Where can I obtain the Australian UDI data elements is one of the questions. So, once we have defined what they will be, we will publish those in a document that makes it useful for anyone providing or using the data to understand what the data is and what it's called. So, as we continue to work, we will publish those guidance and those documents, as well.

Will the UDI be applicable to software that is a medical device, such as EMR? So, I think the answer is yes to that, that if it's regulated as a device, that it will also require a device identifier, and that's similar to what other countries have already implemented, as well.

One more question, we've a minute left to go. Does the TGA expect to align with the EU or the FDA? And so, we asked that in our second consultation paper about the benefits of aligning with one or the other. And we got about a 50/50 split between the benefits of aligning with the U.S. or the EU. We got some feedback, such as the benefits of the U.S. is that it's already in place and has been running for a period of time. And the EU is still evolving and emerging.

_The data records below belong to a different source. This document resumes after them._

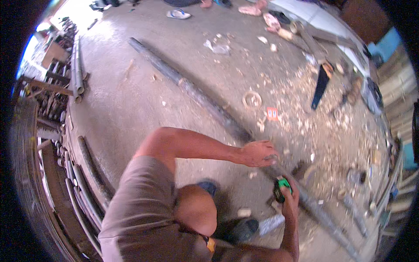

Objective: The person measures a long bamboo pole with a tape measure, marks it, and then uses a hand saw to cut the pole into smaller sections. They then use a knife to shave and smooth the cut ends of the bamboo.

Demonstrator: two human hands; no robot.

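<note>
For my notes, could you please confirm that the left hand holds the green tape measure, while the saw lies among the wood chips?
Not quite: the head view shows the right hand holding the green tape measure. The saw does lie among the wood chips.

Glare upper left whitens floor (115, 107); soft shadows; mild blur; bent edges.

Logged handsaw (321, 86) among shavings (345, 121) toward right edge of floor (109, 105), sandal (178, 14) toward far edge, poles (92, 167) along left edge, orange card (272, 114) near ring (245, 100).
</note>
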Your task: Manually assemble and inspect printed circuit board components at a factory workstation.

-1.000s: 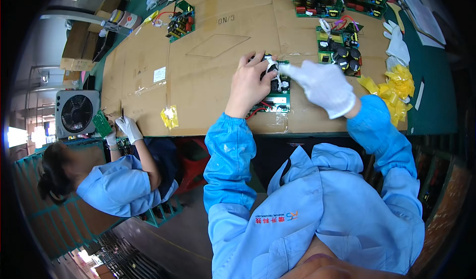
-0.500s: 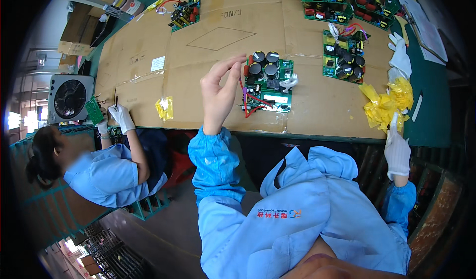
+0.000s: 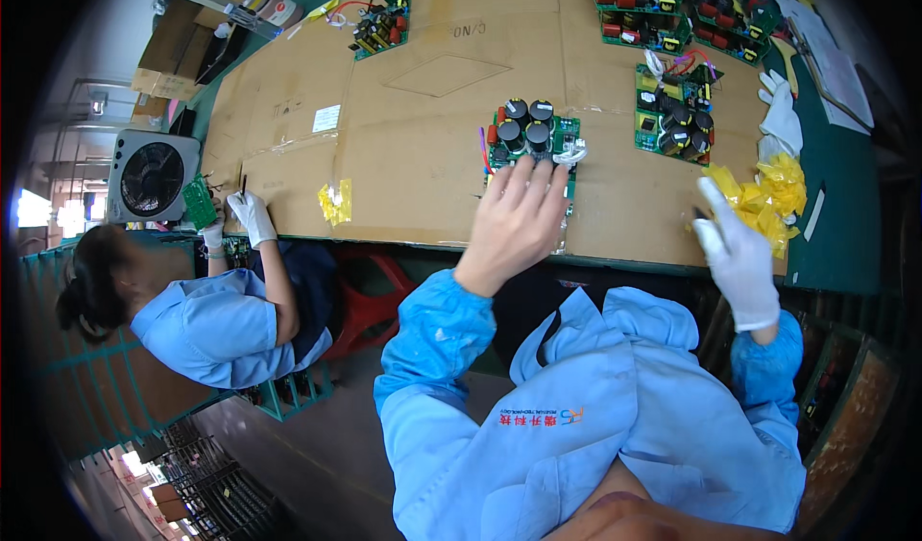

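Head view. The person's bare left hand [image 3: 516, 222] lies flat, palm down, at the near edge of the cardboard-covered table [image 3: 423, 147]. Its fingers [image 3: 538, 178] are held straight and close together, the tips resting on the near edge of a green circuit board [image 3: 534, 142]; nothing is pinched. This board sits near the middle of the near edge of the cardboard and carries four upright black cylindrical capacitors [image 3: 526, 124], a white connector [image 3: 571, 153] at its right side and red wires at its left side.

The right hand [image 3: 738, 251], in a white glove, is raised over the near right part of the table, fingers extended and slightly apart, holding nothing that can be made out. Just beyond its fingertips lies a heap of crumpled yellow tape [image 3: 768, 190].

A second green board [image 3: 674, 109] with black capacitors lies farther right of the first; more boards [image 3: 663, 3] stand along the far edge, and one small board [image 3: 381, 24] lies toward the far left corner. A spare white glove [image 3: 780, 118] lies at the right edge. A scrap of yellow tape [image 3: 335, 202] lies on the near left part.

At the left edge, a co-worker in a blue coat [image 3: 206, 325] has gloved hands [image 3: 252, 216] on the table corner, beside a small fan [image 3: 152, 176].
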`<state>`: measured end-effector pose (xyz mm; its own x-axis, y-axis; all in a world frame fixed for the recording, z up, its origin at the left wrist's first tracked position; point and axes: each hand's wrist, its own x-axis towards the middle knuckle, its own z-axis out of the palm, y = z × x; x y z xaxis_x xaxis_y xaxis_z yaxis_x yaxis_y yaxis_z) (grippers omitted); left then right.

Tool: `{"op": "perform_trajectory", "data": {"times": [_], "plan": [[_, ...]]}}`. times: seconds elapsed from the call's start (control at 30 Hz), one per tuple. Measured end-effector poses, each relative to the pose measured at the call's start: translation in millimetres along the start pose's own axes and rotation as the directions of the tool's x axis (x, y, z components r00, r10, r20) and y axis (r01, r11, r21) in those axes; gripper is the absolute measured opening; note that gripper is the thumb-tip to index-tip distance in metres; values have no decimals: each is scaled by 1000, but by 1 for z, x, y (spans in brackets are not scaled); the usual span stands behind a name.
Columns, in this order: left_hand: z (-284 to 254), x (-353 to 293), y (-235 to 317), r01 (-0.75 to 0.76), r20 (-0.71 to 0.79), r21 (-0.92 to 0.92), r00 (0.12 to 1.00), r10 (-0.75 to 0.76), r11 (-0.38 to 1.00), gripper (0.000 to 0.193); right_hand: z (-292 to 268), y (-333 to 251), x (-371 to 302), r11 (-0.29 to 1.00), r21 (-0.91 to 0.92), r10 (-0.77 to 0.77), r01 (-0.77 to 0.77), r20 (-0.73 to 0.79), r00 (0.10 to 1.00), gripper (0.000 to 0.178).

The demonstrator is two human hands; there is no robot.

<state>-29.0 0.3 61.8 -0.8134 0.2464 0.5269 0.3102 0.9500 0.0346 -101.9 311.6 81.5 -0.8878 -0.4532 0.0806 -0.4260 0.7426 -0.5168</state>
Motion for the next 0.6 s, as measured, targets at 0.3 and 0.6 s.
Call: {"op": "perform_trajectory", "data": {"times": [0.3, 0.6], "plan": [[34, 30, -8, -5, 322, 13, 947, 0, 1000, 70, 63, -12, 18, 950, 52, -307, 309, -41, 951, 47], [62, 53, -5, 325, 224, -138, 930, -290, 936, 41, 76, 5, 5, 916, -143, -392, 376, -109, 913, 47]]}}
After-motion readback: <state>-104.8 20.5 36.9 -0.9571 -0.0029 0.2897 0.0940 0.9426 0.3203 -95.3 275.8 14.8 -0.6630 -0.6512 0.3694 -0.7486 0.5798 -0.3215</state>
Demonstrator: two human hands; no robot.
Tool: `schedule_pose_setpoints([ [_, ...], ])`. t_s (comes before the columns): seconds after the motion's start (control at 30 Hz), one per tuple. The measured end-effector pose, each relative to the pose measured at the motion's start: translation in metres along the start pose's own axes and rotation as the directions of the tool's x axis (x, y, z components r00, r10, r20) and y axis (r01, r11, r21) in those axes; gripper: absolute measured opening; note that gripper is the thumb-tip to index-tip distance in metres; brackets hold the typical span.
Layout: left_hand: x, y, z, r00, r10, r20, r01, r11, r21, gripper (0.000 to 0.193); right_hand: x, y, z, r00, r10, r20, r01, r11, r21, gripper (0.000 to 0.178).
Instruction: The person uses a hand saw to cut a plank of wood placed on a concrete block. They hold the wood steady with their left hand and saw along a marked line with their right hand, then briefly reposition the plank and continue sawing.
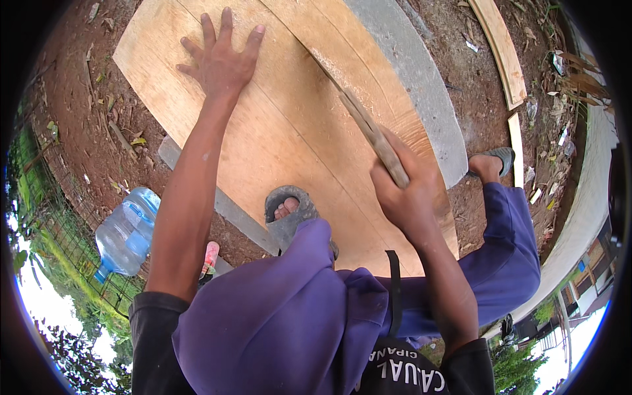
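Note:
A large sheet of plywood [276,125] lies beneath both hands, with thin dark lines running along it. My left hand [226,64] rests flat on its far left part, fingers spread. Closed around a wooden handle, my right hand [409,187] grips a handsaw [372,133]. The saw shows nearly edge-on, its thin blade pointing away and to the left along a dark line in the sheet. Pale sawdust is scattered beside the blade. How deep the blade sits in the wood I cannot tell. My sandalled foot [289,214] stands on the near part of the plywood.
Grey slabs [431,92] show under the sheet's right and left edges. A clear blue water jug [128,230] lies on its side at the left, by a wire fence. Wooden strips [503,52] lie on the dirt at the right, near my other foot [490,164].

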State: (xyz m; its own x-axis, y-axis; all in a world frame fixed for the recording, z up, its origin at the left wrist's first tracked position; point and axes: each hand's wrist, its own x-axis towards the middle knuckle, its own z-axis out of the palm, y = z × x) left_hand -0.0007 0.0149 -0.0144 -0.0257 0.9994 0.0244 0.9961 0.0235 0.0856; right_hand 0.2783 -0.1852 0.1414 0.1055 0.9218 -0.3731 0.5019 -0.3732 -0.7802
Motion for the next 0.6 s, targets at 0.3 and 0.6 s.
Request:
schedule_pose_setpoints([
  [0.3,-0.004,-0.001,-0.004,0.999,-0.033,0.01,0.033,0.999,0.027,0.086,-0.085,-0.014,-0.055,0.993,0.107,0.054,-0.106,0.994,-0.031,0.054],
  [0.6,-0.002,-0.01,-0.003,0.999,-0.035,0.004,0.035,0.999,0.022,0.09,-0.045,0.001,-0.027,0.999,0.0,0.038,0.002,0.998,-0.06,0.055],
])
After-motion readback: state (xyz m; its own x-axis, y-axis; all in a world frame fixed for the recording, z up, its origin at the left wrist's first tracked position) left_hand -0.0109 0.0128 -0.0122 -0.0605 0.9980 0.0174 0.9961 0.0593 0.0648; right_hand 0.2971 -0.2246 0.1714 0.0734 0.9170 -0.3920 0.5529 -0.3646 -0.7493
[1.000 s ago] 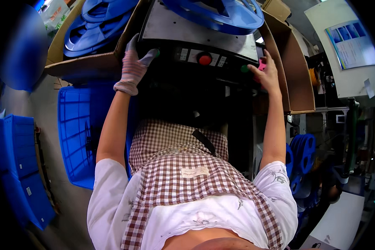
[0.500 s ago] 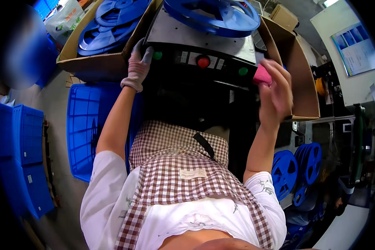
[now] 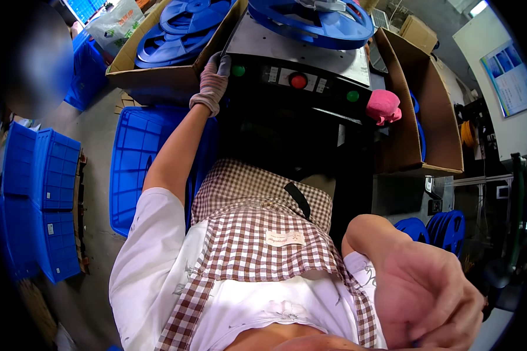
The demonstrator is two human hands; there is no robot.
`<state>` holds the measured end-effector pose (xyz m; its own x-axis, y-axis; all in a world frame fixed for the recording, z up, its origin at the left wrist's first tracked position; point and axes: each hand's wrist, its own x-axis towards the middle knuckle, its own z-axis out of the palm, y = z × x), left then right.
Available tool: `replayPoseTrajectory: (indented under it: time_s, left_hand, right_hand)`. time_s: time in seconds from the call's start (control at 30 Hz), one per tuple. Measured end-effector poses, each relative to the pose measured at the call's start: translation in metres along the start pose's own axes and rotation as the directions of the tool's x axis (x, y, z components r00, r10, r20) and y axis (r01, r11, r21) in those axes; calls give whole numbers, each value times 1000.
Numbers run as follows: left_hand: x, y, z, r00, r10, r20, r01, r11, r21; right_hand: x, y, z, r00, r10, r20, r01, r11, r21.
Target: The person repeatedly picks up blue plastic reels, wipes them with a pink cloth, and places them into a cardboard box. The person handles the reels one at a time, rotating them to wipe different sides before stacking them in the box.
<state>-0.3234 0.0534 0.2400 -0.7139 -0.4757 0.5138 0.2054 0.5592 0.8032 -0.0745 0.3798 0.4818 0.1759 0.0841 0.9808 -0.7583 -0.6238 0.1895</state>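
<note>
My left hand (image 3: 211,85), in a striped knit glove with bare-looking grey fingertips, rests at the left front corner of a black-fronted machine (image 3: 328,105). Its thumb and fingers are apart, beside a green button (image 3: 238,70). Bare and raised close to the camera at lower right, my right hand (image 3: 430,292) has its fingers curled together; whatever is in them is hidden. A pink cloth-like lump (image 3: 383,107) sits at the machine's right front corner, apart from both hands. On the machine's metal top lies a blue reel (image 3: 316,36). A red button (image 3: 298,81) marks the panel's middle.
Left of the machine stands a cardboard box (image 3: 152,85) of blue reels, above a blue plastic crate (image 3: 129,175). Another open cardboard box (image 3: 442,117) flanks the right side. Blue bins (image 3: 58,175) are stacked far left; more blue reels (image 3: 448,231) stand at right.
My right hand has left the pink lump at the machine's corner and come back toward me, down to the lower right. My left hand stays at the machine's corner; the view has shifted slightly.
</note>
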Motion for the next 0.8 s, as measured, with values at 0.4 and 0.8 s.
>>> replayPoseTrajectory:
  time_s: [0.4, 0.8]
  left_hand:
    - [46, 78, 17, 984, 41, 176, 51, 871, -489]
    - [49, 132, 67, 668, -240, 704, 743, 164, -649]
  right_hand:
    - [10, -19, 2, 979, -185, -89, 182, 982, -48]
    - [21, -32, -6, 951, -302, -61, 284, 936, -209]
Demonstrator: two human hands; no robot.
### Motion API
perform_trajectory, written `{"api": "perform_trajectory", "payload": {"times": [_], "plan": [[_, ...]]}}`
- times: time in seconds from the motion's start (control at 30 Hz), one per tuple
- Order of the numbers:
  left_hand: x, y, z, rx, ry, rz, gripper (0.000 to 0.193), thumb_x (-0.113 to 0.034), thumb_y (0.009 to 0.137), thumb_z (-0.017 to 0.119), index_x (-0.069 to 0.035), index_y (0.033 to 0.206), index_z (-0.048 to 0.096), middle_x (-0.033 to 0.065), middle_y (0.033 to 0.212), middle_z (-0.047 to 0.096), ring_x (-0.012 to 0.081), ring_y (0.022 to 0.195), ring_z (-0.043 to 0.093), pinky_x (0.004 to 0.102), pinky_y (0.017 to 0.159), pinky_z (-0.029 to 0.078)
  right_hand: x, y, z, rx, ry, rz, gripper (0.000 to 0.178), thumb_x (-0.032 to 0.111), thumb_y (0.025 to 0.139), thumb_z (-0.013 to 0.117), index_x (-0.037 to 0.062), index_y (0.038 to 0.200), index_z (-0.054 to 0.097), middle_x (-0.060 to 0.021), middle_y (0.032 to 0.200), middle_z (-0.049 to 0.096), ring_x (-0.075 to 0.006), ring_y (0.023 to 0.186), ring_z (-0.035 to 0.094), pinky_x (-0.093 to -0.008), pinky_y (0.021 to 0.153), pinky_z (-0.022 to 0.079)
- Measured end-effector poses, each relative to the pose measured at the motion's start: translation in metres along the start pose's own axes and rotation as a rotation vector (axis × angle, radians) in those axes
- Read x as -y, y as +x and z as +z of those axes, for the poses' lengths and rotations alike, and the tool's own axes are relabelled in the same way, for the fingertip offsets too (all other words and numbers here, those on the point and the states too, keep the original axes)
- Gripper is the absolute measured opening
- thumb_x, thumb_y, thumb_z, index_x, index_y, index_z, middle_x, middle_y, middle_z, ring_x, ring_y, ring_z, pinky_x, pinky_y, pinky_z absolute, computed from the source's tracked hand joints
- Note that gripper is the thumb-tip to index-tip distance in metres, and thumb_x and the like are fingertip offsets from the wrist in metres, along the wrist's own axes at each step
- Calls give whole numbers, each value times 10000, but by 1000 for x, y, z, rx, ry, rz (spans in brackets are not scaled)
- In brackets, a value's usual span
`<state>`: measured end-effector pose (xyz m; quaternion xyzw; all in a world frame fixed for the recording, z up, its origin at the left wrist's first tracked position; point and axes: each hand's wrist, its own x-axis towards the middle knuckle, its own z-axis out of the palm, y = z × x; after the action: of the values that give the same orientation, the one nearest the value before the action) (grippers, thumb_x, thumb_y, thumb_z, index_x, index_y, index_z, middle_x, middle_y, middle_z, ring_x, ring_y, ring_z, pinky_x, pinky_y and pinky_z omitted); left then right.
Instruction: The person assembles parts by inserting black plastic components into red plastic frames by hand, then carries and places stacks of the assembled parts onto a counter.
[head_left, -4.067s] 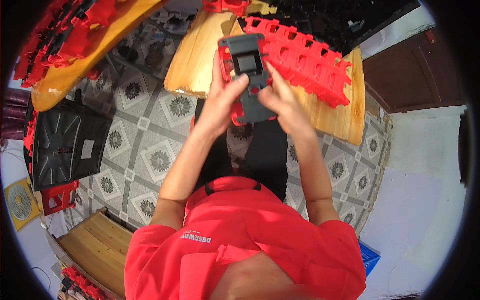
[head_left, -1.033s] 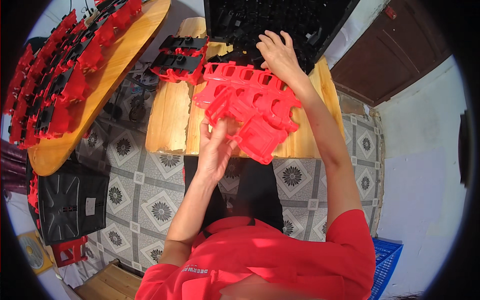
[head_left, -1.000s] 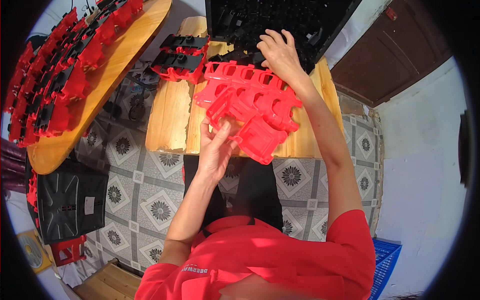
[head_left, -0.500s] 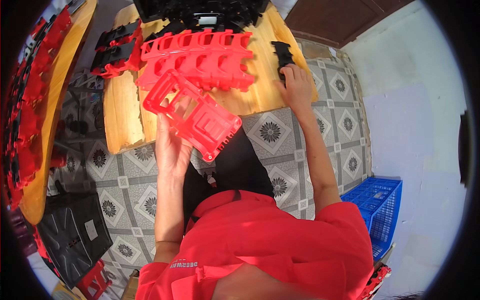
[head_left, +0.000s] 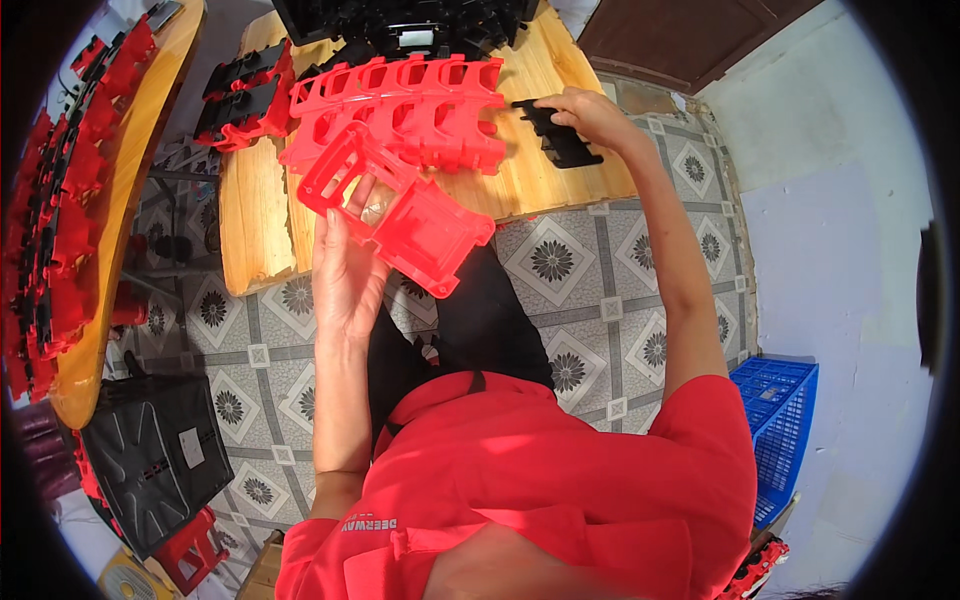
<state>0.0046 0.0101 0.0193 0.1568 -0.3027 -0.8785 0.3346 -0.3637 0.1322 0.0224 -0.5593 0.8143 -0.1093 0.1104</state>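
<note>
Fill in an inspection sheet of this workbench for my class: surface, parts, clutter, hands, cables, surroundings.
Surface: wooden table, ragged along its left side.
Parts: red frame, held off the table; black part at the table's right side.
Clutter: rows of red frames, black-and-red assemblies, a black bin at the far edge.
Hands: left hand holds the red frame; right hand has its fingers on the black part's upper end.
Cables: none clearly seen.
Surroundings: tiled floor, blue crate at right.

Red plastic frame (head_left: 432, 238) in the left hand (head_left: 345, 278), black plastic plate (head_left: 568, 150) in the right hand (head_left: 598, 118)
</note>
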Motion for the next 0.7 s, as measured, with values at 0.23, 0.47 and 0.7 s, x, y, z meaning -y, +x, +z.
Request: {"api": "perform_trajectory", "payload": {"times": [0.23, 0.47, 0.7], "plan": [[-8, -5, -12, -37, 43, 65, 624, -401, 981, 546, -132, 1491, 308, 133, 1482, 419, 313, 1330, 456, 524, 1044, 458, 5, -64, 8, -169, 8, 214, 251, 176, 906, 643, 113, 1148, 658, -131, 882, 695, -325, 766, 656, -402, 680, 501], [-2, -3, -25, -54, -58, 68, 587, -258, 967, 616, -176, 1457, 304, 85, 1453, 451, 271, 1192, 566, 434, 886, 551, 138, -127, -7, -574, 247, 95, 260, 240, 824, 769, 37, 958, 679, -59, 676, 576, -165, 570, 544, -302, 540, 435], [-1, -11, -31, -58, -34, 82, 670, -254, 954, 637, -193, 1494, 245, 72, 1473, 438, 231, 1205, 566, 335, 826, 561, 248, -99, 37, -646, 251, -151, 290, 202, 747, 831, 32, 881, 638, -36, 637, 520, -174, 522, 514, -303, 486, 422]]}}
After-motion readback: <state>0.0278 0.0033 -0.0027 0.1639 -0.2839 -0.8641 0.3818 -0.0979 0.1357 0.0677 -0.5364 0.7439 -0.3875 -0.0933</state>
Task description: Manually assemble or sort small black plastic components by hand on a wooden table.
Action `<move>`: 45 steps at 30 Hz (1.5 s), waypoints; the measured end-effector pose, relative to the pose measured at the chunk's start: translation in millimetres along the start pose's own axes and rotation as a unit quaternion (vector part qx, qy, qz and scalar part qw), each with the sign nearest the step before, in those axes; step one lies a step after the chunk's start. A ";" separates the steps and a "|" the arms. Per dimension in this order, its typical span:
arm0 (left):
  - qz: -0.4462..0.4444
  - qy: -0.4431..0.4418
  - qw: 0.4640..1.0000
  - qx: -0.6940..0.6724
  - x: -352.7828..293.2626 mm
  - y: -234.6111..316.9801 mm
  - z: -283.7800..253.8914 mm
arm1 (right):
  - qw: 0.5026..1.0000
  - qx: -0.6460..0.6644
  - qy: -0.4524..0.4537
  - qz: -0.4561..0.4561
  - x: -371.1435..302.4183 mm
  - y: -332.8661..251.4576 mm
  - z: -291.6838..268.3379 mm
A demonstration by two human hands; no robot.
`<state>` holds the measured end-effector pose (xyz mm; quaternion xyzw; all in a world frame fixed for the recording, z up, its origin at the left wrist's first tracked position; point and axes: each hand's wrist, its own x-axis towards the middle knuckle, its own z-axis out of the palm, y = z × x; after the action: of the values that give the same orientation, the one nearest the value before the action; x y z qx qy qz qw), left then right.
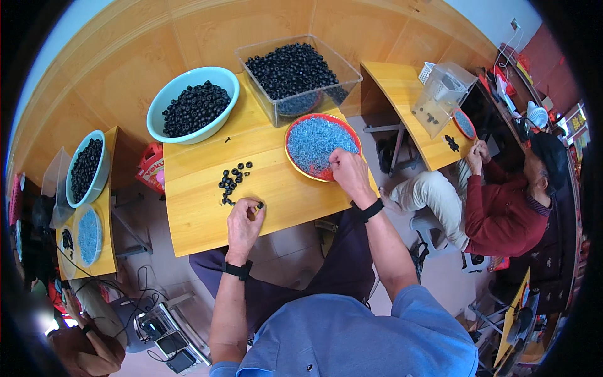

And we know, we talked last webinar, about the data that the EU is capturing, in addition to the standard data that is from the core from the IMDRF regulations, for example, the Basic UD ID, and we'll continue to explore whether that's something that we might keep, as well.

I'm going to stop there. It is 12:30 our time. Many other different time zones, I know, have dialled in. We'll make the webinar available on our website. And again, I wanted to thank Dennis for his time today and for his really valuable input.